Cette situation confère à Washington un pouvoir unique. Le dollar n’est pas seulement une monnaie. C’est une institution mondiale. C’est une réserve de valeur. C’est un instrument de puissance. C’est aussi un baromètre de la peur. Chaque fois que les incertitudes augmentent, le monde retourne vers lui. Comme un réflexe collectif. Comme une habitude profondément enracinée dans l’architecture financière internationale.
Quand le billet vert rappelle qui commande
Au fond, l’histoire du dollar et du yen n’est pas seulement une histoire de marchés financiers. C’est l’histoire d’un monde qui cherche encore son nouvel équilibre. Depuis quinze ans, beaucoup annoncent l’avènement d’un ordre économique multipolaire. Cette évolution est réelle. Les puissances émergentes prennent davantage de place. Les BRICS gagnent en influence. La Chine affirme ses ambitions. Mais les événements récents rappellent une vérité souvent oubliée : lorsqu’une tempête financière menace, les investisseurs continuent de chercher refuge sous le même parapluie : le dollar.

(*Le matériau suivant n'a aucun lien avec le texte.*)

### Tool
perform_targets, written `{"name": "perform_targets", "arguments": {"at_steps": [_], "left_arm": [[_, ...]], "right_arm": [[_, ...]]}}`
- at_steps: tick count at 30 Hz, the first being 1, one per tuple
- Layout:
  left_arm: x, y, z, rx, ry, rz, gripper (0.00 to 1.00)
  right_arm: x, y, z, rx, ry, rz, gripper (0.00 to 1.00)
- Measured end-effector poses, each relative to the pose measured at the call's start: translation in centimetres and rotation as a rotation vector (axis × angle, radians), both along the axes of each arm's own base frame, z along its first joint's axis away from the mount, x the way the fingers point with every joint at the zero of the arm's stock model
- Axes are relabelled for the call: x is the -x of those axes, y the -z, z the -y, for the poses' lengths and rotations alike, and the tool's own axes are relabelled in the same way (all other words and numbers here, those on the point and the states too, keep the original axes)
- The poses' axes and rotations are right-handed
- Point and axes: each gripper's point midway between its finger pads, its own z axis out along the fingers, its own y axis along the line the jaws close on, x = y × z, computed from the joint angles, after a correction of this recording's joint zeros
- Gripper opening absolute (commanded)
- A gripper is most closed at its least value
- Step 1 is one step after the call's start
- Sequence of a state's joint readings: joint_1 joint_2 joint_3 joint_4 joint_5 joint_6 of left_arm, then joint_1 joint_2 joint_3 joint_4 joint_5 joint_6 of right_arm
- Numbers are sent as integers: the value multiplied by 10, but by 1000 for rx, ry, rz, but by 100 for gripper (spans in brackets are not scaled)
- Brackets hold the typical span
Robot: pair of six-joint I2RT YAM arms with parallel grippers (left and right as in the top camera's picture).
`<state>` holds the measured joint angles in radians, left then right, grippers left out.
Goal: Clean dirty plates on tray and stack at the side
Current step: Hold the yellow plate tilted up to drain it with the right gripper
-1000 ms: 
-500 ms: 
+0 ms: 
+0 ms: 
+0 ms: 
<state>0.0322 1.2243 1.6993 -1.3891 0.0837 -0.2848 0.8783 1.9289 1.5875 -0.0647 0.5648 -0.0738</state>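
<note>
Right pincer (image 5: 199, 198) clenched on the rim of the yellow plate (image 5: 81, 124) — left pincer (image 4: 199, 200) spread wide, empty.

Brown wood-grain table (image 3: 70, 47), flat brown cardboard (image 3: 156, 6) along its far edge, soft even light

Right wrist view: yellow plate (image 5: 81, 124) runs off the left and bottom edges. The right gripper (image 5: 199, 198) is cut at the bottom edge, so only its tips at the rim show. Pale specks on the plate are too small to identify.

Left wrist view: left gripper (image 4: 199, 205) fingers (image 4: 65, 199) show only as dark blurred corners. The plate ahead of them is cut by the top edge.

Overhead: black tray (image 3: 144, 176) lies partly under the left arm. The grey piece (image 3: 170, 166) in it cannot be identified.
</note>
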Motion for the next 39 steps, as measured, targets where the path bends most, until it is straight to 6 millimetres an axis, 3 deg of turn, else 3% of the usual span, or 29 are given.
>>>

Pour la Tunisie, comme pour de nombreux pays émergents, cette réalité impose prudence, vigilance et anticipation. Car derrière les écrans des salles de marché, derrière les graphiques et les indices, se joue quelque chose de beaucoup plus concret : le coût de notre énergie, le prix de nos importations, la stabilité de notre monnaie et, finalement, le pouvoir d’achat des citoyens.
Le dollar vient une nouvelle fois de rappeler au monde qu’il demeure le cœur battant du système financier international. Et lorsque ce cœur accélère, c’est toute l’économie mondiale qui change de rythme.